§ WHAT THE TASK REQUIRES
Take from the entries below the stretch from the line with "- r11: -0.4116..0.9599" through the line with "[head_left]", and return it exactly, leaving the pictures out.

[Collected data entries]

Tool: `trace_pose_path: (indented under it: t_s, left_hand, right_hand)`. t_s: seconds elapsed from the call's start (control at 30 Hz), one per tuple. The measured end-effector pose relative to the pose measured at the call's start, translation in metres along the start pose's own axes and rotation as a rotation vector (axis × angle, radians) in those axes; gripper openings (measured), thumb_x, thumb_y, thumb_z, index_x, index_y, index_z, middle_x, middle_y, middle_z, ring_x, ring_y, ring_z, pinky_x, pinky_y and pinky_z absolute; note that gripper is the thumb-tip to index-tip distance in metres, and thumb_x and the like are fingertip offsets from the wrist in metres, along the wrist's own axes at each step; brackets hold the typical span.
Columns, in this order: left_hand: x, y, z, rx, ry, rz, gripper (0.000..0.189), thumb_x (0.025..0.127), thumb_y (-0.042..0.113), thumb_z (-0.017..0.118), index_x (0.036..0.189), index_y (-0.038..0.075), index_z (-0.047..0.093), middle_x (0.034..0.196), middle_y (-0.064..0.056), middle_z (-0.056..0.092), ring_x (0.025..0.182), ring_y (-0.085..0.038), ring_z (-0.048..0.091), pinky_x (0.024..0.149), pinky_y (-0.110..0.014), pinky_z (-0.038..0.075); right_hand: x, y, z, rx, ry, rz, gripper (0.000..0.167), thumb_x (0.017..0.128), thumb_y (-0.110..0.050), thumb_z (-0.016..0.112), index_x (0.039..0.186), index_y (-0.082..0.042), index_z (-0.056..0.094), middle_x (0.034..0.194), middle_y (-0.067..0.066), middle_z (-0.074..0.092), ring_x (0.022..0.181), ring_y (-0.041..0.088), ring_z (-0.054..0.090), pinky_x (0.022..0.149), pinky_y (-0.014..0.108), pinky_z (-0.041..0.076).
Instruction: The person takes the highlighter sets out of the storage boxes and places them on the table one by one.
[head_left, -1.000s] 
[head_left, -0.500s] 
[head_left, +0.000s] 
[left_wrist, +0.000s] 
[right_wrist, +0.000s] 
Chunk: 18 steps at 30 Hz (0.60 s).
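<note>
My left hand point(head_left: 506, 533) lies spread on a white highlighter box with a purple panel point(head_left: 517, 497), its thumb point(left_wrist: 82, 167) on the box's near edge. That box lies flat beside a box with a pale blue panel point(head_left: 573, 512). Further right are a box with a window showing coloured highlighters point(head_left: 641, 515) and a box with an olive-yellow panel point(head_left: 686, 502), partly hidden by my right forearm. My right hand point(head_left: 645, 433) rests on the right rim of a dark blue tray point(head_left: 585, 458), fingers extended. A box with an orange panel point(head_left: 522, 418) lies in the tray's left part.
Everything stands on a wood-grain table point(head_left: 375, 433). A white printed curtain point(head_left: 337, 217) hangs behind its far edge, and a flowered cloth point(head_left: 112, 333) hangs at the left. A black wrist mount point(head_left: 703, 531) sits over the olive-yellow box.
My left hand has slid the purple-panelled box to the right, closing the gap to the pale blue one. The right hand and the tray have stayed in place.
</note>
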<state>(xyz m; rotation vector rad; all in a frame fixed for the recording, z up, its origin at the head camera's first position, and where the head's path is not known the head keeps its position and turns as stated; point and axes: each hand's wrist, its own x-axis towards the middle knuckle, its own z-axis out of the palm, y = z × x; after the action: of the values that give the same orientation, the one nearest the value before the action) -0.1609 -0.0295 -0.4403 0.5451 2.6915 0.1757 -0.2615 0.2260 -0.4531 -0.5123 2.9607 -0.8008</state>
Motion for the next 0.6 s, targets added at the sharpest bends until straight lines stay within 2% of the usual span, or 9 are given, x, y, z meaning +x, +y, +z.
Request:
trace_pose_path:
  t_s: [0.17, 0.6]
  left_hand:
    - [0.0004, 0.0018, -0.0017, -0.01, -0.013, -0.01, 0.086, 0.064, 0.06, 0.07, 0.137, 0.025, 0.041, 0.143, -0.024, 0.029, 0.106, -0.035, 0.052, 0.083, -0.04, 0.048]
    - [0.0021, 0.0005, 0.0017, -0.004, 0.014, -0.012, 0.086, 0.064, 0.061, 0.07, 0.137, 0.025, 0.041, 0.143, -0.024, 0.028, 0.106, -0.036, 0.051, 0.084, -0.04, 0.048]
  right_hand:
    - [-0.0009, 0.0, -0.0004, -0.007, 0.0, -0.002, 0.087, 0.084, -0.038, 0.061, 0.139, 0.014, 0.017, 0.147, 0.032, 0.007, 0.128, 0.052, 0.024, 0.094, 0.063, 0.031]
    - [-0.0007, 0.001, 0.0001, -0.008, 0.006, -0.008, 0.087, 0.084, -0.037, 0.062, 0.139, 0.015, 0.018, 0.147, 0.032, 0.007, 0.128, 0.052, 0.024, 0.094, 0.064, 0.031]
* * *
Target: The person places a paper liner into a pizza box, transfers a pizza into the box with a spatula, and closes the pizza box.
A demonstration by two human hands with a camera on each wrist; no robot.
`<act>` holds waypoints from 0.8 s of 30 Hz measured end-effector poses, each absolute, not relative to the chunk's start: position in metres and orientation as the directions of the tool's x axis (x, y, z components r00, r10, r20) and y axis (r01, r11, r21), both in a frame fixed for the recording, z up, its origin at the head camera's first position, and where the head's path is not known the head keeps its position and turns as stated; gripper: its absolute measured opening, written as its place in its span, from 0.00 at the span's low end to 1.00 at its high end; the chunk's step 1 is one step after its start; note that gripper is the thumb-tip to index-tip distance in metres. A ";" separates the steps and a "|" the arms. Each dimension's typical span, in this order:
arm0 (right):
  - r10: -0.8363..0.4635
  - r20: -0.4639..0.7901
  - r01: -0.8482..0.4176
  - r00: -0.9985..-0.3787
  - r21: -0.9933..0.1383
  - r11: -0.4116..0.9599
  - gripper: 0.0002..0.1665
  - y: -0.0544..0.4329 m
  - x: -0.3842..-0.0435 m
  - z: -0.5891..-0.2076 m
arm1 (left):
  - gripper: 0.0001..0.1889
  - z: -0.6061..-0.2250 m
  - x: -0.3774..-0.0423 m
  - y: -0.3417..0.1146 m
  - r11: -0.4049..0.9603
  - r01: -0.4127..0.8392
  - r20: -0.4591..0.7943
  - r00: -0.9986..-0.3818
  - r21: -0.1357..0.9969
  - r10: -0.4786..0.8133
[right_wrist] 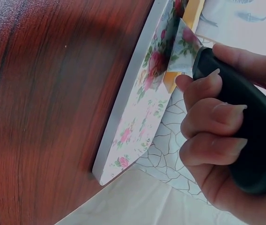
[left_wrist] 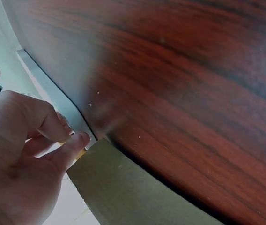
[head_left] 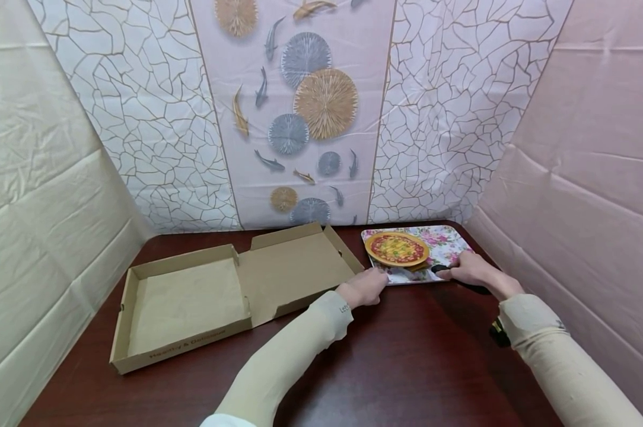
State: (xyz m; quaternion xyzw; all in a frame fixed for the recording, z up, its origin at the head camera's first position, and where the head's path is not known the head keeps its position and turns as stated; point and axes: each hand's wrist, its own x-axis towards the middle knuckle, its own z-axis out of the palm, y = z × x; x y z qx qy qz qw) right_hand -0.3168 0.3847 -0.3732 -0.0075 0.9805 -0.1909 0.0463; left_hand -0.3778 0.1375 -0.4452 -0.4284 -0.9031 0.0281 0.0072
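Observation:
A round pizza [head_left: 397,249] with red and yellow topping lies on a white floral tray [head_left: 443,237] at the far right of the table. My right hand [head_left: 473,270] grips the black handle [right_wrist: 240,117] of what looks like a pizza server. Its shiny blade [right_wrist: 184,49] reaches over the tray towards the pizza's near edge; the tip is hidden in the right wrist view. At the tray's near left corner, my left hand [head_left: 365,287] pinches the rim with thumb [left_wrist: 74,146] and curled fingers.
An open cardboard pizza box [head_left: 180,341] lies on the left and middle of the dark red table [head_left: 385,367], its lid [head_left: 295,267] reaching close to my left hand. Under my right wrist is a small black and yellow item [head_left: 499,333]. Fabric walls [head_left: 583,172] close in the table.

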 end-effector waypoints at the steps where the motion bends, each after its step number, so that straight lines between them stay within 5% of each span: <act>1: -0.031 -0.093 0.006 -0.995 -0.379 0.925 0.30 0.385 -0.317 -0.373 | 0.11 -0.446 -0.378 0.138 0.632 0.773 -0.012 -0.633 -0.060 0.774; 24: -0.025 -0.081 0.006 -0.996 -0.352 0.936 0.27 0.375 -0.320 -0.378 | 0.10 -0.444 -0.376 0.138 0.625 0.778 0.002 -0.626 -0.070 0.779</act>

§ WRITTEN RESPONSE
  - r11: -0.4116..0.9599
  - gripper: 0.0002..0.1665
  - y: -0.0544..0.4329 m
  - x: -0.3842..-0.0435 m
  - z: -0.5891..-0.2076 m
arm1 (left):
  - gripper: 0.0001..0.1889
  - z: -0.6061..-0.2250 m
  - x: -0.3774..-0.0423 m
  - y: -0.3417..0.1146 m
  - r11: -0.4049..0.9603
  - r01: -0.4127..0.8392
  - r20: -0.4591..0.7943
  - r00: -0.9986..-0.3818
  - r21: -0.1357..0.9969
  - r10: -0.4786..0.8133
[right_wrist] 
[left_wrist] 
[head_left] 

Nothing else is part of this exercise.